Saturday, May 9, 2015
By Paul Martin

by Wolf Richter
WolfStreet.com
May 8, 2015

When the Reserve Bank of Australia cut its cash rate target to a record low of 2.0% this week, it specifically blamed the slowdown in China. It is the key market for Australia’s most important exports, such as iron ore, whose price has plunged due to slowing demand in China, dragged down by a number of factors, including weak exports of manufactured goods to slowing economies around the globe.

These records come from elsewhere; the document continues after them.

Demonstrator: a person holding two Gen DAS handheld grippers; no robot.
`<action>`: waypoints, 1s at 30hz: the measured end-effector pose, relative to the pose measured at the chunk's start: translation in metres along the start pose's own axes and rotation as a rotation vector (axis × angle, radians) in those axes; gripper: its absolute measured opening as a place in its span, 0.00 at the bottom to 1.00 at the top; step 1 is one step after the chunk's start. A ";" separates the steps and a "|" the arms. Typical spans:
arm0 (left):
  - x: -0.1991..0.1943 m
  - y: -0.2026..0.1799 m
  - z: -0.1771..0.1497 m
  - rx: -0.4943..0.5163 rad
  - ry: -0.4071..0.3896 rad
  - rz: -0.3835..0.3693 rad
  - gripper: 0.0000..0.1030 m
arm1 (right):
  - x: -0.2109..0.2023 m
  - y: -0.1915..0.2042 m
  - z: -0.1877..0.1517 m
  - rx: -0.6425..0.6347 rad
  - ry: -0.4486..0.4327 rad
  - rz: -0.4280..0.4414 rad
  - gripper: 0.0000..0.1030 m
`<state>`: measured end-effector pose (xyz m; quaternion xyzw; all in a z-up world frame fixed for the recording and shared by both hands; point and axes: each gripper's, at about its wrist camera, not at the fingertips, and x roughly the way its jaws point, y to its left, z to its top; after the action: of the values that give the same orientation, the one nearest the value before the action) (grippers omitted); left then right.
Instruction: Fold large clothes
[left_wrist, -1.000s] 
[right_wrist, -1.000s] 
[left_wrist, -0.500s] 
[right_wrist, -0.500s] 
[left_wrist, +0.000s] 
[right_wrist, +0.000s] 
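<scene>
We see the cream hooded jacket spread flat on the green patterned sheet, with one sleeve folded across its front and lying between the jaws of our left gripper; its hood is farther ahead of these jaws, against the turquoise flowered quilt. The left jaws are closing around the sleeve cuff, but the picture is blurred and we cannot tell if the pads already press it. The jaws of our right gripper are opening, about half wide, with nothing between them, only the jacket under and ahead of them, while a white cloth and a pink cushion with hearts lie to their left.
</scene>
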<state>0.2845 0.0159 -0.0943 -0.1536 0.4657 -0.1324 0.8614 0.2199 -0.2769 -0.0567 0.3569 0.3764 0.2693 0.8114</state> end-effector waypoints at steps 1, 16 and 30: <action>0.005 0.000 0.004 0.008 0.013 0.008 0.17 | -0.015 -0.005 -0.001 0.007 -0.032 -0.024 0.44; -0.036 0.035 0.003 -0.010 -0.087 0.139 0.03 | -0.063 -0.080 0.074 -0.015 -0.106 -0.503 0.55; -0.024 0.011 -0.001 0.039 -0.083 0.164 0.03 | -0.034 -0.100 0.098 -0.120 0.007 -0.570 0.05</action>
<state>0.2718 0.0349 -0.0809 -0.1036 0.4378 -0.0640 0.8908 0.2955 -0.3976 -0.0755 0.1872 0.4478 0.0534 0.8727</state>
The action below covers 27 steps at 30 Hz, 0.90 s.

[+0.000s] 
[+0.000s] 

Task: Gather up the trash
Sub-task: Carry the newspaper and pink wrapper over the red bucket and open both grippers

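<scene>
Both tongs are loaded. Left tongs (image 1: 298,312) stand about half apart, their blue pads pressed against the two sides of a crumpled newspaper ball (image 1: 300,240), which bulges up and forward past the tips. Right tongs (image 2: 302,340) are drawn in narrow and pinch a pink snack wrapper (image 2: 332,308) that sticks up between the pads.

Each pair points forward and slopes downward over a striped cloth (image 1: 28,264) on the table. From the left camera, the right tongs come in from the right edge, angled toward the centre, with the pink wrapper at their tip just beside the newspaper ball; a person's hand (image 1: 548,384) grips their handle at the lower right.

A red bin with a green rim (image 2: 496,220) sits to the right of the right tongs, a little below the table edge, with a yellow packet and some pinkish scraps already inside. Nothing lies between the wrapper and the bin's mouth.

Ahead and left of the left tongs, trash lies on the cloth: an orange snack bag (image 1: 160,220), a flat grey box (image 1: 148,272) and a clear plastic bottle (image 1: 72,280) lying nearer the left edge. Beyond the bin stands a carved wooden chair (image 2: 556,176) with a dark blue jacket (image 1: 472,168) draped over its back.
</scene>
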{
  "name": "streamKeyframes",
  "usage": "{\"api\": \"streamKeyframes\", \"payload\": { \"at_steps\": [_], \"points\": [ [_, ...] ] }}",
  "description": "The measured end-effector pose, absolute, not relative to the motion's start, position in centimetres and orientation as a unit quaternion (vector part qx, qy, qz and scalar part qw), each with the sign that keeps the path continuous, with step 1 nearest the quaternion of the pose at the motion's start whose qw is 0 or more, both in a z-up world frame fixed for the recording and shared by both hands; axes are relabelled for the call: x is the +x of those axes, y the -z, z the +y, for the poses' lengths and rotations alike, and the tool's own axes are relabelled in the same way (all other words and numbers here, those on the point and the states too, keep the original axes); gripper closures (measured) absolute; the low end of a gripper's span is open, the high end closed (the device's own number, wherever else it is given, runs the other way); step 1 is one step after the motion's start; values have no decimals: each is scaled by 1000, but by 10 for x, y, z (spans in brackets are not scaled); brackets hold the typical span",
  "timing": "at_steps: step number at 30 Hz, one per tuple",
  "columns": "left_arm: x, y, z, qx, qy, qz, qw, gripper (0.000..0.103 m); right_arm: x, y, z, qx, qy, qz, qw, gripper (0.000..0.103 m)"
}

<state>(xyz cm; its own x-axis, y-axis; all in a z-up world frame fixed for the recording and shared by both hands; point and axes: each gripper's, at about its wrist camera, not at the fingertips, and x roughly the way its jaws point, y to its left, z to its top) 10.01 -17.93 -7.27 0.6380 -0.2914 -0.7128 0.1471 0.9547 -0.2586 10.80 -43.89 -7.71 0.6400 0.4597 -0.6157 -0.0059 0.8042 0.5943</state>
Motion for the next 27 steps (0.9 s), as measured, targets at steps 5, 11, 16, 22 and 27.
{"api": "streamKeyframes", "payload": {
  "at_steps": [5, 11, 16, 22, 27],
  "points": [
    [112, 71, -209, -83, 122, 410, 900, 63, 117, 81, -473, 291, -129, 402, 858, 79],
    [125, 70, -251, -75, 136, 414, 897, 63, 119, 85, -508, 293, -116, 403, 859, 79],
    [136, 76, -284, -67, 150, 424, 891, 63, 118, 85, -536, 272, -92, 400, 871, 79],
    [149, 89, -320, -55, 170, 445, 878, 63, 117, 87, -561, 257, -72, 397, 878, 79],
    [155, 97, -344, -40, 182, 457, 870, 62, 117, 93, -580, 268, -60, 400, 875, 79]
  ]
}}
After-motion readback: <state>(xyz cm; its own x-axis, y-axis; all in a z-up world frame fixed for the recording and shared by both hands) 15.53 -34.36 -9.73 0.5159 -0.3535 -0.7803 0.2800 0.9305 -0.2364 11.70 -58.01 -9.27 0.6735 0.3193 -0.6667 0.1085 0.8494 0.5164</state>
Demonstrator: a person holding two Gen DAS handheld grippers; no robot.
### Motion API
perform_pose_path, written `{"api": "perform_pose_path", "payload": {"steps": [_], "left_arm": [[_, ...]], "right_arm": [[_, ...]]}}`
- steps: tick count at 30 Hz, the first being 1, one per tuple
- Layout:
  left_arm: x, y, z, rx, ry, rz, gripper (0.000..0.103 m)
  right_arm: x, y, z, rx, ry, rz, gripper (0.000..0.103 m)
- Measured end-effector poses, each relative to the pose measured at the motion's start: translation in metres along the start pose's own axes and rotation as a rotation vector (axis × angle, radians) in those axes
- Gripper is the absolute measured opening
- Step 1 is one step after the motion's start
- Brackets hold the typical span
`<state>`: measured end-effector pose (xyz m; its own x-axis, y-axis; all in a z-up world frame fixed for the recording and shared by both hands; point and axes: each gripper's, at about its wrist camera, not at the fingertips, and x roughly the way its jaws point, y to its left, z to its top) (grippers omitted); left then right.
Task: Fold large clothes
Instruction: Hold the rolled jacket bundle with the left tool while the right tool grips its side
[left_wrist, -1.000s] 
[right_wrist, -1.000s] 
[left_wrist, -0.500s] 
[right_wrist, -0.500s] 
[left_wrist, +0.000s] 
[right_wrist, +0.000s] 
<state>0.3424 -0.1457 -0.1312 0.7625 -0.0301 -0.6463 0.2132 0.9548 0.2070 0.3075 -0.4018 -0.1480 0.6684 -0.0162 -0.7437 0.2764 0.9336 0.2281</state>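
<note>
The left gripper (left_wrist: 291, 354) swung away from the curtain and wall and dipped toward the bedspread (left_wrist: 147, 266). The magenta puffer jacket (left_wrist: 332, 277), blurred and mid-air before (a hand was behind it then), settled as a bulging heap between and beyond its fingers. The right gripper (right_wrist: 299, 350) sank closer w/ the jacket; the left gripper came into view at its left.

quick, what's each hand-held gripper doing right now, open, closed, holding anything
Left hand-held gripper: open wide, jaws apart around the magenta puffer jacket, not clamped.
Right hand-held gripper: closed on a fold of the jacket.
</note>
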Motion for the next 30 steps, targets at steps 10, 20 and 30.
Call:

Trade moves in wobbly circles.

So today, China’s General Administration of Customs announced that imports had plunged 16.2% in April from a year ago, after they’d already plunged 12.7% in March (hence the fretting by the Reserve Bank of Australia). And exports dropped 6.4% from a year ago, after they’d plummeted 14.6% in March.

Analysts, who apparently never look at the collapsing shipping rates from China to certain parts of the world, had inexplicably expected exports to rise 2.4%. So the drop was “unexpected.”

The morose economic climate was unexpected apparently even at the very top in China: Reuters was told by “policy insiders” that China’s leaders were “caught off guard by the sharpness of the downturn.”

That hasn’t kept the Chinese stock market from soaring 75% over the past six months, despite the 5% swoon this week, the worst weekly loss in five years.